The era of Lions forward domination has also ended. No more three-man scrums for the All Blacks. They are back in business as equals.
This is also a pity, because it ought not to have happened. It was not a particularly good All Black team. It was full of old men, ready to be rolled, and I am convinced that the presence of Peter Wheeler alone would have made the difference between the Lions winning and losing the first test.
Had the Lions won, the All Blacks would have made changes. All that was needed was Wheelers throwing in, and Wheelers hooking, and Wheelers strength. Colin Deans admitted that he would not have minded playing second fiddle to him.
Mind you, that potential forward domination was lost with the injuries of Ian Stephens, Bob Norster and Jeff Squire, and the physical domination behind them was lost with the injury of Terry Holmes. Staff Jones, Steve Bainbridge, and the other loose forwards were not in the same class.
A lot was made of Bainbridge's alleged improvement. Have a look at a video of the last test. Look at Graham Pierce, turning inside, and dropping the scrum. Which, incidentally, the Australian referee ignored. Pricey did that because he is too proud to go backwards. He did the same thing when he had Richard Moriarty behind him in the Welsh pack. A non-scrummager.

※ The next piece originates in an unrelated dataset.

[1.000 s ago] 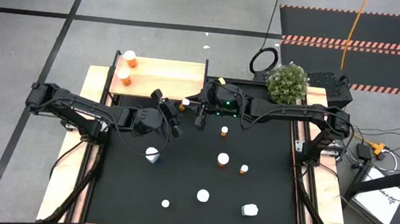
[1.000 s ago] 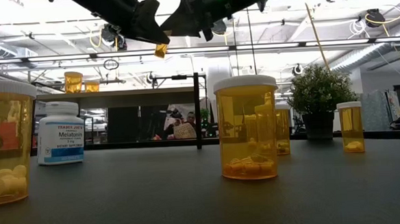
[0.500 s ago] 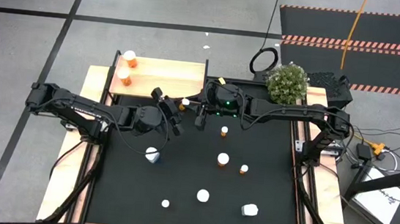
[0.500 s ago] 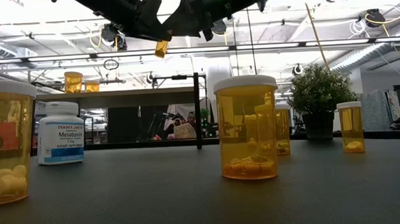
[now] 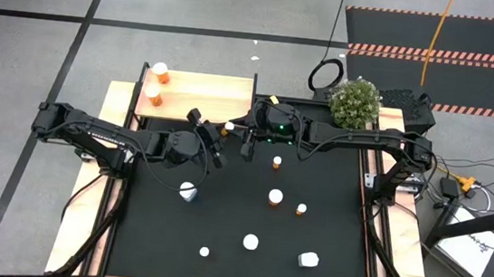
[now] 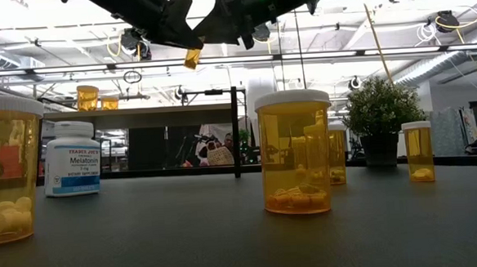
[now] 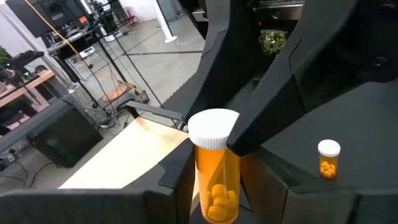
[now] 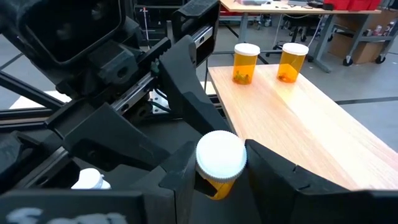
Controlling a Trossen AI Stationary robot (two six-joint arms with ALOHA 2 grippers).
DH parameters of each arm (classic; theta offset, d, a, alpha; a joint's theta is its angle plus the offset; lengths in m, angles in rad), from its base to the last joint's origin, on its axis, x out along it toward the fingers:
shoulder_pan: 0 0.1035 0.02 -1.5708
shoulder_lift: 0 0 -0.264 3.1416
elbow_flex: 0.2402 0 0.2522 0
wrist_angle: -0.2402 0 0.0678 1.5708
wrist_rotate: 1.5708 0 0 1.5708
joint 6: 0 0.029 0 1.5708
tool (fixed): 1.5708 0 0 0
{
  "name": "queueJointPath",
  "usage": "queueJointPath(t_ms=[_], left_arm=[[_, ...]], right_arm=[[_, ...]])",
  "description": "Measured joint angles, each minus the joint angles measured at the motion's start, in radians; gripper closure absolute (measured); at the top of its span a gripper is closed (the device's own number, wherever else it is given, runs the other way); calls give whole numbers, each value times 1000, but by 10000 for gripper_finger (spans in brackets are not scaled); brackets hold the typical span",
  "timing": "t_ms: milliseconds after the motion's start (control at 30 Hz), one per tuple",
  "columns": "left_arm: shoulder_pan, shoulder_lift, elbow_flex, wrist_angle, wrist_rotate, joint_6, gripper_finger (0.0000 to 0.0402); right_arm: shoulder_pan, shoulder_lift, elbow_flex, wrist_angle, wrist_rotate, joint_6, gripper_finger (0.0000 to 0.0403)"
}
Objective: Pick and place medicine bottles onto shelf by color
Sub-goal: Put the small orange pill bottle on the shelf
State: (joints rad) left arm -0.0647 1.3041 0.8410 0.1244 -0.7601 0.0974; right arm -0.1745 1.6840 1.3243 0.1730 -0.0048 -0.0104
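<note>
A small orange medicine bottle (image 5: 227,129) with a white cap hangs high above the black mat, just off the shelf's right end; the low view shows its body (image 6: 192,58). My left gripper (image 5: 217,141) and my right gripper (image 5: 244,133) meet at it from opposite sides, both shut on it. The shelf (image 5: 205,98), a light-wood board, carries two orange bottles (image 5: 160,73) (image 5: 153,98) standing upright at its left end. Several more bottles stand on the mat, among them orange ones (image 5: 276,162) (image 5: 275,197) and white ones (image 5: 188,191) (image 5: 309,259). My left gripper pinches the bottle's orange body (image 7: 200,177) below the cap between its two fingers (image 7: 177,183), coming nearly level from the table's left. The bottle stands about upright, clear of the mat. My right gripper pinches the bottle at its white cap (image 8: 221,155) between its two fingers (image 8: 267,177), coming nearly level from the table's right. One of its fingers (image 7: 249,124) lies against the cap's side.
A potted plant (image 5: 355,103) stands at the mat's far right corner. A black post (image 6: 235,132) rises at the shelf's right end. The mat's near left part (image 5: 151,238) has free room.
</note>
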Motion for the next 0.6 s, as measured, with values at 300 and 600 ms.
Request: queueJointPath(t_ms=[300,600], left_arm=[[0,0,0,0,5,5,280],[0,-8,0,-3,4,5,280]], right_arm=[[0,0,0,2,0,19,236],[4,-43,0,-42,2,2,162]])
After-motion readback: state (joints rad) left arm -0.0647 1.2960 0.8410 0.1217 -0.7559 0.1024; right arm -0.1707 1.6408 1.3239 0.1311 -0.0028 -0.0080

You must have your best scrummager behind the tight head. Look at the video clip of the All Blacks wheeling the Lions for Hobbs try. Same problem. As I have said, the England pack's version of Dutch elm disease.
It would not have happened if John Perkins or Jim Syndall had been there. So back we come to selection. Over and over again. Selection of players, selection of managements, selection of selectors, selection even of members of the Four Home Unions tours committee. That is where the buck stops. That is the source of all our problems. That is why the Lions lost so ignominiously in New Zealand in 1983.